EXTRACTED RECORDS START
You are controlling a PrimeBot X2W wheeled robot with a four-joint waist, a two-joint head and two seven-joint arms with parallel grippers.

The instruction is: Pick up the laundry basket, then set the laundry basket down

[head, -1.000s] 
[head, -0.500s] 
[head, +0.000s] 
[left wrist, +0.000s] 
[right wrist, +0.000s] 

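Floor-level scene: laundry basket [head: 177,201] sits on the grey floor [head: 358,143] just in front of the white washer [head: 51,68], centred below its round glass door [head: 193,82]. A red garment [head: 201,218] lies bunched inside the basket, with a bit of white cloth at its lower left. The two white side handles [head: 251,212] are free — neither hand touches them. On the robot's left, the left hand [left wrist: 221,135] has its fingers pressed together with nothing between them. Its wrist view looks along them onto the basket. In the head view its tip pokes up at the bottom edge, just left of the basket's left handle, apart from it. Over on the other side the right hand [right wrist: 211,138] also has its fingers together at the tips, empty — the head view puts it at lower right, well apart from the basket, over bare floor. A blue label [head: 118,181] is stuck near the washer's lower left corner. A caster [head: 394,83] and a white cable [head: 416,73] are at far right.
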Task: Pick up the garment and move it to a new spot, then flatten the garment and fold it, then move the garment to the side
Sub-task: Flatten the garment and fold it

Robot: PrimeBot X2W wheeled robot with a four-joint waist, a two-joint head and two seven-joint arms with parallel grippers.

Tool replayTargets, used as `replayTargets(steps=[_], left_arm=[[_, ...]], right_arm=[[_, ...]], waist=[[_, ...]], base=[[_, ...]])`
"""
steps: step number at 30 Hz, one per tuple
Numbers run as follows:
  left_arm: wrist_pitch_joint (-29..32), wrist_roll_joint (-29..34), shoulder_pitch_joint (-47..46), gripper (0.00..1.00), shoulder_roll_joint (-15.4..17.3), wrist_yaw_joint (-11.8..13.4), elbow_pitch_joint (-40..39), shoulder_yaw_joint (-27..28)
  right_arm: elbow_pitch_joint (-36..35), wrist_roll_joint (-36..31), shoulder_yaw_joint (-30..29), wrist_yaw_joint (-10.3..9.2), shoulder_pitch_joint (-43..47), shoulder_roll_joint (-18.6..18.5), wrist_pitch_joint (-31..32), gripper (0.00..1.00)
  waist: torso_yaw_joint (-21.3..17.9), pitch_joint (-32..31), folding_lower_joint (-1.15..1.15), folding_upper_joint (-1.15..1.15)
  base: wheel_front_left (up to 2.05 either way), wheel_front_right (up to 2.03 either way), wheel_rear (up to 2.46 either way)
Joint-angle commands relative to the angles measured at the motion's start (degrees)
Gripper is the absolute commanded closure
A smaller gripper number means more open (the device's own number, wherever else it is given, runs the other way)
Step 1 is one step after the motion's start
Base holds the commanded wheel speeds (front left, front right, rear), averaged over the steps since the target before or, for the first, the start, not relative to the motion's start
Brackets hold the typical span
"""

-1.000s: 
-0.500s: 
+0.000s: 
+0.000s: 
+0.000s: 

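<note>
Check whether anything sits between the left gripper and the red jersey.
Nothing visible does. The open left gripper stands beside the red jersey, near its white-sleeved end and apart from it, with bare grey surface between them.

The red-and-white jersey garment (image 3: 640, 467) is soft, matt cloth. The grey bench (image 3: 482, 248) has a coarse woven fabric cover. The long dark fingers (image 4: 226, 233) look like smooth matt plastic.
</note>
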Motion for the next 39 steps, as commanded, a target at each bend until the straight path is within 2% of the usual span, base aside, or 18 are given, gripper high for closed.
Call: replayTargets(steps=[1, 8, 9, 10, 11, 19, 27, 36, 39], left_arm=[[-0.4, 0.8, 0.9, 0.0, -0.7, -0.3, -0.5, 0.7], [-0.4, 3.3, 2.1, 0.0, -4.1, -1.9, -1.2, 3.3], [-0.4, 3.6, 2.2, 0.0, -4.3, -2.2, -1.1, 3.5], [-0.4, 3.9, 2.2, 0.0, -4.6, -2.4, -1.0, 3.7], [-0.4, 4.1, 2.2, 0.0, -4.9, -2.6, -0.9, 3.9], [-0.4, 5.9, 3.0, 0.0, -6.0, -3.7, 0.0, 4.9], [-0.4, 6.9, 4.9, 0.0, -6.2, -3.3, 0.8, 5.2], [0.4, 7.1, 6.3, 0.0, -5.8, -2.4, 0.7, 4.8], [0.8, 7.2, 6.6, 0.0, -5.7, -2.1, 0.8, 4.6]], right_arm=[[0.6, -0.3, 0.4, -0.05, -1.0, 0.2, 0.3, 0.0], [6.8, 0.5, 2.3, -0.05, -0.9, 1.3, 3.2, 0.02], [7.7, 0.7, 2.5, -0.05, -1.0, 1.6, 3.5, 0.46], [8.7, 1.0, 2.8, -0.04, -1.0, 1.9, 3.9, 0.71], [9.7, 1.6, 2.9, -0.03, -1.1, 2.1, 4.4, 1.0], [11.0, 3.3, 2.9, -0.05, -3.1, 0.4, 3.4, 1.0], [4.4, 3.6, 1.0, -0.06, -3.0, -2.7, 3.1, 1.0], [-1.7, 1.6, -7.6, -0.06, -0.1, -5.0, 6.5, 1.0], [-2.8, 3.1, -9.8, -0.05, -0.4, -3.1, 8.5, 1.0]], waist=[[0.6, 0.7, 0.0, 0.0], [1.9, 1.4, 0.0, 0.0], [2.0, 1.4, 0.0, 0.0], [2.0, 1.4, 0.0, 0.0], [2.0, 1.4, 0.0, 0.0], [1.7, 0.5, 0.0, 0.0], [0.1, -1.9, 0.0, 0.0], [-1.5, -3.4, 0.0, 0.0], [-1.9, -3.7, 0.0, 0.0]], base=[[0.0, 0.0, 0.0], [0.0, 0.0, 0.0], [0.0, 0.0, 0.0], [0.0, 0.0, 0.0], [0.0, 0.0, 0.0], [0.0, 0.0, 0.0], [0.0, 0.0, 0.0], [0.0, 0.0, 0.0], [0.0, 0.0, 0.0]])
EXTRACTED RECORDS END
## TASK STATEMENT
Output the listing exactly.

## SOLUTION FOR THIS EXERCISE
You are controlling a PrimeBot X2W wheeled robot with a four-joint waist, a two-joint head and two seven-joint arms with parallel grippers.

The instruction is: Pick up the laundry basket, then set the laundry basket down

[head, -1.000s] 
[head, -0.500s] 
[head, +0.000s] 
[left wrist, +0.000s] 
[right wrist, +0.000s] 

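Floor-level scene: laundry basket [head: 177,201] sits on the grey floor [head: 358,143] just in front of the white washer [head: 51,68], centred below its round glass door [head: 193,82]. A red garment [head: 201,218] lies bunched inside the basket, with a bit of white cloth at its lower left. The two white side handles [head: 251,212] are free — neither hand touches them. On the robot's left, the left hand [left wrist: 221,135] has its fingers pressed together with nothing between them. Its wrist view looks along them onto the basket. In the head view its tip pokes up at the bottom edge, just left of the basket's left handle, apart from it. Over on the other side the right hand [right wrist: 211,138] also has its fingers together at the tips, empty — the head view puts it at lower right, well apart from the basket, over bare floor. A blue label [head: 118,181] is stuck near the washer's lower left corner. A caster [head: 394,83] and a white cable [head: 416,73] are at far right.
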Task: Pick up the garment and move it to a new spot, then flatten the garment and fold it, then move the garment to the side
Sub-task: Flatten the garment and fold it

Robot: PrimeBot X2W wheeled robot with a four-joint waist, a two-joint head and two seven-joint arms with parallel grippers.

Tool replayTargets, used as `replayTargets(steps=[_], left_arm=[[_, ...]], right_arm=[[_, ...]], waist=[[_, ...]], base=[[_, ...]])`
"""
steps: step number at 30 Hz, one per tuple
Numbers run as follows:
  left_arm: wrist_pitch_joint (-29..32), wrist_roll_joint (-29..34), shoulder_pitch_joint (-47..46), gripper (0.00..1.00), shoulder_roll_joint (-15.4..17.3), wrist_yaw_joint (-11.8..13.4), elbow_pitch_joint (-40..39), shoulder_yaw_joint (-27..28)
  right_arm: elbow_pitch_joint (-36..35), wrist_roll_joint (-36..31), shoulder_yaw_joint (-30..29), wrist_yaw_joint (-10.3..9.2), shoulder_pitch_joint (-43..47), shoulder_roll_joint (-18.6..18.5), wrist_pitch_joint (-31..32), gripper (0.00..1.00)
  waist: torso_yaw_joint (-21.3..17.9), pitch_joint (-32..31), folding_lower_joint (-1.15..1.15), folding_upper_joint (-1.15..1.15)
  base: wheel_front_left (up to 2.05 either way), wheel_front_right (up to 2.03 either way), wheel_rear (up to 2.46 either way)
Joint-angle commands relative to the angles measured at the motion's start (degrees)
Gripper is the absolute commanded closure
A smaller gripper number means more open (the device's own number, wherever else it is given, runs the other way)
Step 1 is one step after the motion's start
Base holds the commanded wheel speeds (front left, front right, rear), averaged over the steps since the target before or, for the first, the start, not relative to the motion's start
Brackets hold the typical span
"""

-1.000s: 
-0.500s: 
+0.000s: 
+0.000s: 
+0.000s: 

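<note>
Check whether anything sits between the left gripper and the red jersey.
Nothing visible does. The open left gripper stands beside the red jersey, near its white-sleeved end and apart from it, with bare grey surface between them.

The red-and-white jersey garment (image 3: 640, 467) is soft, matt cloth. The grey bench (image 3: 482, 248) has a coarse woven fabric cover. The long dark fingers (image 4: 226, 233) look like smooth matt plastic.
</note>
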Motion for the next 39 steps, as commanded, a target at each bend until the straight path is within 2% of the usual span, base aside, or 18 are given, gripper high for closed.
Call: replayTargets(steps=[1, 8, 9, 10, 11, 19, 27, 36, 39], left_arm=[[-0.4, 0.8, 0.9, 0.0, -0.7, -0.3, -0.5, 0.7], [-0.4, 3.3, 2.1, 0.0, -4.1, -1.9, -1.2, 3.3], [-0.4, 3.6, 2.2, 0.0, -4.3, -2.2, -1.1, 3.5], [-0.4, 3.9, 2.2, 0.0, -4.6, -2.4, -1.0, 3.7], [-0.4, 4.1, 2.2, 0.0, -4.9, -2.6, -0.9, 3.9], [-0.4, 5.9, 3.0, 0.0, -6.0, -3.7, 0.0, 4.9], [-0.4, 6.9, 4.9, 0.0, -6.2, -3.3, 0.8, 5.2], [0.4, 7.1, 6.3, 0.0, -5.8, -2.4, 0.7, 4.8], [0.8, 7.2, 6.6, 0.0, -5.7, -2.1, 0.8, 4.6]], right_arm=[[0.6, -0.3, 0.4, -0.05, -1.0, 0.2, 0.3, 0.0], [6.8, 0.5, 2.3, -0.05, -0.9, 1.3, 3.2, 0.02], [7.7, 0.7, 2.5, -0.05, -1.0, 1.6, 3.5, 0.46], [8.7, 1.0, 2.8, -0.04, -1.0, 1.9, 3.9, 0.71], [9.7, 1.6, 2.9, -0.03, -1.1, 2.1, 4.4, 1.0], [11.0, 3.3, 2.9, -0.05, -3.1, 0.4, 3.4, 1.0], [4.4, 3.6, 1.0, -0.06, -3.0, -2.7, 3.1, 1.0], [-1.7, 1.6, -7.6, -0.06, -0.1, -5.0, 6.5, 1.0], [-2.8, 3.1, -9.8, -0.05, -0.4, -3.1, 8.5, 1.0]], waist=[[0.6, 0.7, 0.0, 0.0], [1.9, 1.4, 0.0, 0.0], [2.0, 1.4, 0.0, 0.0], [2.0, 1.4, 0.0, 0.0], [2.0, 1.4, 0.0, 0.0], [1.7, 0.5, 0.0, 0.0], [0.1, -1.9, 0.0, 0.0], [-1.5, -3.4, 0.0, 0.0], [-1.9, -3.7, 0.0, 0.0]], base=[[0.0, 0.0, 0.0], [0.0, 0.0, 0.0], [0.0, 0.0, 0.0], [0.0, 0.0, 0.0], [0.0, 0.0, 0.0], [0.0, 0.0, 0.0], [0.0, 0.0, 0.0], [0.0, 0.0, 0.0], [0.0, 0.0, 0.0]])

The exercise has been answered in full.